Decorridos 60 anos desde a morte de Jorge de Lima, em 1953, as editoras Jatobá e Cosac Naify uniram-se, no fim de 2013, em justa homenagem ao poeta. Cuidadosamente organizada por Fábio de Souza Andrade, que também assina um esclarecedor posfácio, a edição mais recente de Invenção de Orfeu inclui, além de ensaios críticos, uma série de documentos comentados pelo organizador.
Em acordo com seu autor, o texto deve ser lido como “biografia épica, biografia total…, biografia com sondagens”. De fato, no longo poema, o leitor pode buscar um percurso biográfico e associá-lo à trajetória mítica de Orfeu, marcada pela magia da arte, pelo amor, pelo contato com a morte e pelo regresso a uma vida centrada no canto doloroso da perda. Apesar da descontinuidade, da fragmentação e da superposição de sentidos, é possível detectar os fios que expõem uma formação.
Jorge de Lima dá notícia de como chegou a ser quem é: o inventor de Orfeu, persona lírica que fala ao longo de 10 Cantos. O percurso formativo é feito de ciclos que se enovelam em torno de alguns temas e de imagens que se repetem. A subjetividade que fala parece mesmo totalizar outros eus. À medida que se posicionam em relação ao conjunto de temas e imagens obsessivas, essas personas promovem repetições, tornando a estrutura bastante complexa.

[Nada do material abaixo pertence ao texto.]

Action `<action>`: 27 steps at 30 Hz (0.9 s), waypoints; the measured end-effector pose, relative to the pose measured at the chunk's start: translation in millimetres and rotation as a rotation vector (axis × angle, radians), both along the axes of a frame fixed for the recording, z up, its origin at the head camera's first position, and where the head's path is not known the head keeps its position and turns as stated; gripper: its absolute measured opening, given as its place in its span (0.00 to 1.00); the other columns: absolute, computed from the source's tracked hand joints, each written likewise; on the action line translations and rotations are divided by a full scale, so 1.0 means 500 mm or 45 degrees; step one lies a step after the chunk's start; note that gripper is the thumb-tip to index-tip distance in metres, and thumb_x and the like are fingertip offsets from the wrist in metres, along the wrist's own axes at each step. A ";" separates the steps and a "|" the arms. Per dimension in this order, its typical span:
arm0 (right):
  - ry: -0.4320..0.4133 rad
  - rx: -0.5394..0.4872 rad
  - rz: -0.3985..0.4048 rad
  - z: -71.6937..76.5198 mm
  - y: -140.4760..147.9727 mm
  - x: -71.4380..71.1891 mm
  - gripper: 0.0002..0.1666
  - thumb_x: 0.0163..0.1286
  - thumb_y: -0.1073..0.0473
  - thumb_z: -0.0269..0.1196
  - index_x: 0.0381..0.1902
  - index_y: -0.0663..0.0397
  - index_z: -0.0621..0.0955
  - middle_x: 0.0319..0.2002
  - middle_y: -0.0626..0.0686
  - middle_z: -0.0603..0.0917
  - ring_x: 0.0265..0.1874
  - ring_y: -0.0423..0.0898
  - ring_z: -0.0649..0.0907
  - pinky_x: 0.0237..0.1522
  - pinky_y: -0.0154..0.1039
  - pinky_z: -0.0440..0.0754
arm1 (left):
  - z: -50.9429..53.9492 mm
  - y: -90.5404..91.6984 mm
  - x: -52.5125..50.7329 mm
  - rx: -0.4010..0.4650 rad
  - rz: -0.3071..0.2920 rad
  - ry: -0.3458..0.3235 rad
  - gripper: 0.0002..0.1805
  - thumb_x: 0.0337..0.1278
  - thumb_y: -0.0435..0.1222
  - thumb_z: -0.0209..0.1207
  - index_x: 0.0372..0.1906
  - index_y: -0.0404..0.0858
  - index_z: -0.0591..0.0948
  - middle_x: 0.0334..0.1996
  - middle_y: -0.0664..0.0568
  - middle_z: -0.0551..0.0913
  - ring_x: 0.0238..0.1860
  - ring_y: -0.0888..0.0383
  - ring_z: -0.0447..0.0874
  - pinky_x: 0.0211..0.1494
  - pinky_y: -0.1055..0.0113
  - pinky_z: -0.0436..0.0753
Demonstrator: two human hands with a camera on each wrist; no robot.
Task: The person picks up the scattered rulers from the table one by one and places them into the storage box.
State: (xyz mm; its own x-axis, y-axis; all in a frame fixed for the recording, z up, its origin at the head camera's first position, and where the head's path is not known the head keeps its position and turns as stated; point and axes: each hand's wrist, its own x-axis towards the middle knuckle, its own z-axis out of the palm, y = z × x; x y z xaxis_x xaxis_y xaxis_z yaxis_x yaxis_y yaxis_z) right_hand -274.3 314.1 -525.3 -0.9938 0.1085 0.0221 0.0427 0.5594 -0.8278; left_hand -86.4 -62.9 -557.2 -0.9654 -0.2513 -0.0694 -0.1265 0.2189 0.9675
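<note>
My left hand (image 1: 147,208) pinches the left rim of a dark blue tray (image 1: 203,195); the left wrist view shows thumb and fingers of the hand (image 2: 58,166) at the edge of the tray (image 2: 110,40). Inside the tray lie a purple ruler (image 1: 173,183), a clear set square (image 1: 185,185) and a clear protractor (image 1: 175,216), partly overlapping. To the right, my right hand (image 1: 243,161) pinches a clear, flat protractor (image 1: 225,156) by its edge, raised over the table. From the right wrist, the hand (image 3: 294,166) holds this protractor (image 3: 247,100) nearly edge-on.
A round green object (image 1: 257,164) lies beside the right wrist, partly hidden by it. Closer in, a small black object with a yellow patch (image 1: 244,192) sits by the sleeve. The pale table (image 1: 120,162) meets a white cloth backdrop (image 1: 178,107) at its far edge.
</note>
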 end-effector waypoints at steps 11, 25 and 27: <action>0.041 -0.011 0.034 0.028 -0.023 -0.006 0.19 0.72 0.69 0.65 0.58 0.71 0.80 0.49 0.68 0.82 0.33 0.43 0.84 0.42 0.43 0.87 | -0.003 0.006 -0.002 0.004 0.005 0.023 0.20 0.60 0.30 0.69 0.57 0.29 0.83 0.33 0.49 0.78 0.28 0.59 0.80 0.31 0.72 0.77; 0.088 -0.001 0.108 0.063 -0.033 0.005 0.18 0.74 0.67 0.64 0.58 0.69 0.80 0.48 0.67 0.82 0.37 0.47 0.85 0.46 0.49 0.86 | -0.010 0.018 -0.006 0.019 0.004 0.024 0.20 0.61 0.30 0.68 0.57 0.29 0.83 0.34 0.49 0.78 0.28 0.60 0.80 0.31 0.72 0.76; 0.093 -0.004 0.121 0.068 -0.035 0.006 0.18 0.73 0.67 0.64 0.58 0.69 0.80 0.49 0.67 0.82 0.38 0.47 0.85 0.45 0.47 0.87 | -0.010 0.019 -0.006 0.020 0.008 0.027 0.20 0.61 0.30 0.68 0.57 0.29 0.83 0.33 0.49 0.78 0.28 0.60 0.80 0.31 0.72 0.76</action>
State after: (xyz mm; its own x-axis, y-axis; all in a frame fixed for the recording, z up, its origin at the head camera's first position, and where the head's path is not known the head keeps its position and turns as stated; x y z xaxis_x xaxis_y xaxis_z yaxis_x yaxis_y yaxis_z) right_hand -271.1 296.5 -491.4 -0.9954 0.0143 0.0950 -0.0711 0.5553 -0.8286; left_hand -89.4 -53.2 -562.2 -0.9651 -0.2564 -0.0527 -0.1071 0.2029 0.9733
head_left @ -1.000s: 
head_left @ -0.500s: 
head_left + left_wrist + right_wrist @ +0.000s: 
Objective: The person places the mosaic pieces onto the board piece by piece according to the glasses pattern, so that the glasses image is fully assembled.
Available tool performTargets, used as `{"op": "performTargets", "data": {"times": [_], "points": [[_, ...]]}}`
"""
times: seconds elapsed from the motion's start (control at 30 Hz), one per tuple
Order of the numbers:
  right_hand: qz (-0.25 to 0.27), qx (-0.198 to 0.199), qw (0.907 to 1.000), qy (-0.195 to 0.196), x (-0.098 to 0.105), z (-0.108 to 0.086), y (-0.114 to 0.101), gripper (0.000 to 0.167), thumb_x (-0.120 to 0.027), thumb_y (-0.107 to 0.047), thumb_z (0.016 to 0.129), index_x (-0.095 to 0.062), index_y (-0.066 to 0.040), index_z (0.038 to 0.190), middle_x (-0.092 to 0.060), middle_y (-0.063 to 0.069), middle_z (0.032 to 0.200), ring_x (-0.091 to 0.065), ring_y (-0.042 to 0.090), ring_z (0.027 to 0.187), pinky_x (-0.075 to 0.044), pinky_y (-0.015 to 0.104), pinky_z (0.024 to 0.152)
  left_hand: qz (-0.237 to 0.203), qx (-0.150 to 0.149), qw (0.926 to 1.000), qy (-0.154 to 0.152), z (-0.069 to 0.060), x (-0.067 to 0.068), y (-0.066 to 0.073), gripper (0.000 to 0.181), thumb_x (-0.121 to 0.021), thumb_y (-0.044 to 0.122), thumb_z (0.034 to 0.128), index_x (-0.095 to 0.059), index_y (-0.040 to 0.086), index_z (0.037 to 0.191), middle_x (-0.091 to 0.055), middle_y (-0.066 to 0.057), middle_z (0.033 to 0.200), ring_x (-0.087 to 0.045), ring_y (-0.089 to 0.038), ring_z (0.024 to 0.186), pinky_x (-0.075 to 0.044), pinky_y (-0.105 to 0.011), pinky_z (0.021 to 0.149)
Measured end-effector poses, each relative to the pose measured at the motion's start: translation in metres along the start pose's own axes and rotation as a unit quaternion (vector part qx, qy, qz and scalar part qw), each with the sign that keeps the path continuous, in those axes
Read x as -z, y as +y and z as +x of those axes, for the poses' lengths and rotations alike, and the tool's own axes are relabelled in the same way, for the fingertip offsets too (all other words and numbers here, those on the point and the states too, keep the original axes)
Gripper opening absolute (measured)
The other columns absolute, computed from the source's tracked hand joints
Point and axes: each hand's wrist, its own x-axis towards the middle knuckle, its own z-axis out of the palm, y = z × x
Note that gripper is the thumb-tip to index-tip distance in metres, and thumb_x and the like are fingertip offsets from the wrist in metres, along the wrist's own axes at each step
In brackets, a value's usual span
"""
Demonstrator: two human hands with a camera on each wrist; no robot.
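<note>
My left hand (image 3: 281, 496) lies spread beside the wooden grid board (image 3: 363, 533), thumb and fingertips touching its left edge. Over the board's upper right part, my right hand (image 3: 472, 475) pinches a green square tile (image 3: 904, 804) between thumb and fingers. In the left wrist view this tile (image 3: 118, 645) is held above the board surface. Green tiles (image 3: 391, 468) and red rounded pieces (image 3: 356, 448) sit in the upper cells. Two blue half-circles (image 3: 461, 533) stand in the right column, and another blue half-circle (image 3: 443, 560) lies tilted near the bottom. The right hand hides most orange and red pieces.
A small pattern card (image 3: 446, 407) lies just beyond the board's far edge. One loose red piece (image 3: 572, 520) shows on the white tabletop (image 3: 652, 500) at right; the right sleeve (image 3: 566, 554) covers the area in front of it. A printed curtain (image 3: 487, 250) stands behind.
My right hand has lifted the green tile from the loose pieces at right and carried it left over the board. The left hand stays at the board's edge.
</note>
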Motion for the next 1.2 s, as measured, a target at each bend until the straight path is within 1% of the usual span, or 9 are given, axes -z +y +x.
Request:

Principalmente no Canto I, o poeta dá conta do espaço que, abrigando Orfeu, também lhe confere forma. Trata-se do próprio poema, mas também de uma pátria. O escritor evoca a história do Brasil, com seu problemático passado colonial e sua mitologia romântica. À imagem da terra vista como ilha prodigiosa, superpõe-se a noção da poesia, centelha a ser buscada em um oceano de linguagem.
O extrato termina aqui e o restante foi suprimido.